On September 22, 2026, Estimé was waived by the Saints with an injury settlement.

==Career statistics==

===NFL===

Year: Team; Games; Rushing; Receiving; Fumbles
GP: GS; Att; Yds; Avg; Y/G; Lng; TD; Rec; Yds; Avg; Lng; TD; Fum; Lost
2024: DEN; 13; 1; 76; 310; 4.1; 23.8; 21; 2; 5; 27; 5.4; 13; 0; 2; 1
2025: NO; 7; 1; 46; 198; 4.3; 28.3; 32; 1; 12; 103; 8.6; 19; 0; 0; 0
Career: 20; 2; 122; 508; 4.2; 25.4; 32; 3; 17; 130; 7.6; 19; 0; 2; 1

===College===

| Year | Team | Games |  | Rushing |  |  |  | Receiving |  |  |  |
| GP | GS | Att | Yds | Avg | TD | Rec | Yds | Avg | TD |
| 2021 | Notre Dame | 12 | 0 | 7 | 60 | 8.6 | 0 | 0 | 0 | 0.0 | 0 |
| 2022 | Notre Dame | 13 | 2 | 156 | 920 | 5.9 | 11 | 9 | 135 | 15.0 | 1 |
| 2023 | Notre Dame | 12 | 12 | 210 | 1,341 | 6.4 | 18 | 17 | 142 | 8.4 | 0 |
| Career |  | 37 | 14 | 373 | 2,321 | 6.2 | 29 | 26 | 277 | 10.7 | 1 |

== Personal life ==
Estimé is of Haitian descent. He has one brother, Khadar.
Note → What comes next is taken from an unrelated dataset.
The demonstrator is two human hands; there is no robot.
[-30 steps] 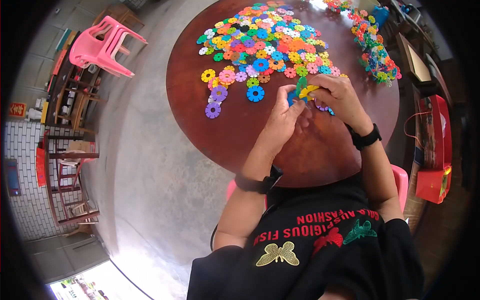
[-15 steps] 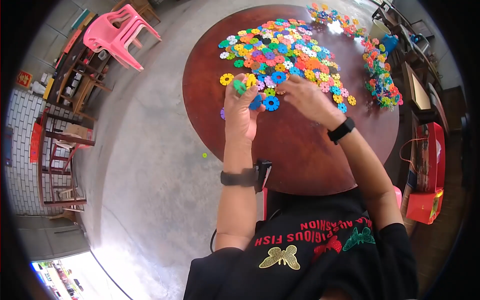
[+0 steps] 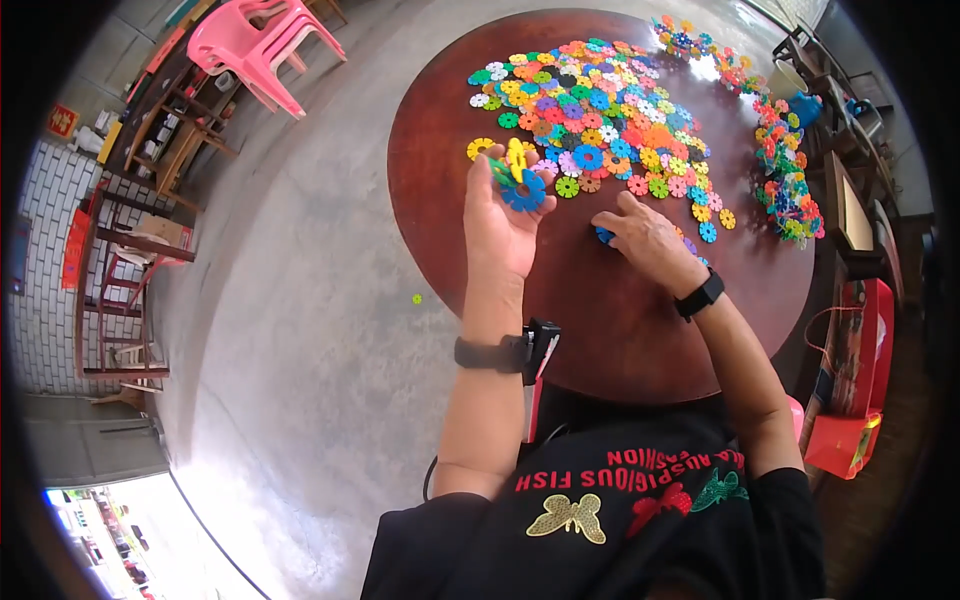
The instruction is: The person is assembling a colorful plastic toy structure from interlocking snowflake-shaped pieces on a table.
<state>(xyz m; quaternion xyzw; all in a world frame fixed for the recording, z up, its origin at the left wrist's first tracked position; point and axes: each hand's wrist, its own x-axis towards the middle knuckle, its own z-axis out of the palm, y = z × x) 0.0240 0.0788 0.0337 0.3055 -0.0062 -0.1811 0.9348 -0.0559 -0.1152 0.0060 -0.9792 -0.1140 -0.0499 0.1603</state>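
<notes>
At the far left, a white brick wall [image 3: 45, 240] stands behind a dark red wooden frame [image 3: 90, 290]. Pink plastic chairs [image 3: 255, 50] are stacked near the upper left, and a small lime disc [image 3: 417, 299] lies on the grey floor [image 3: 310, 330]. Next comes the round, reddish-brown bench [image 3: 620, 345], with a yellow disc [image 3: 480, 149] near its left edge. Just beside that, the left hand [image 3: 503, 228] is raised with its palm partly turned up, its thumb and curled fingers gripping joined discs [image 3: 522, 190]: a blue one in front, with yellow and green behind. A dark band [image 3: 492, 354] circles that wrist.

Farther back, a broad pile of notched, flower-shaped discs [image 3: 590, 110] in many colours spreads over the bench. In front of the pile, the right hand [image 3: 648, 237] reaches down with bent fingers, touching a blue disc [image 3: 604, 235]; whether they pinch it I cannot tell. A black watch [image 3: 700, 292] is on this wrist. Along the bench's right side runs a bushy chain of linked discs [image 3: 785, 180]. A red bag [image 3: 862, 350] stands at the far right.
</notes>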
When he was ten years old, Estimé's mother died of sickle cell disease. Estimé and his brother were taken in by their aunt and uncle's family, which included their cousin Terrence Fede, who played in the NFL as a defensive end. Fede acted as a mentor to Estimé over the course of his football career.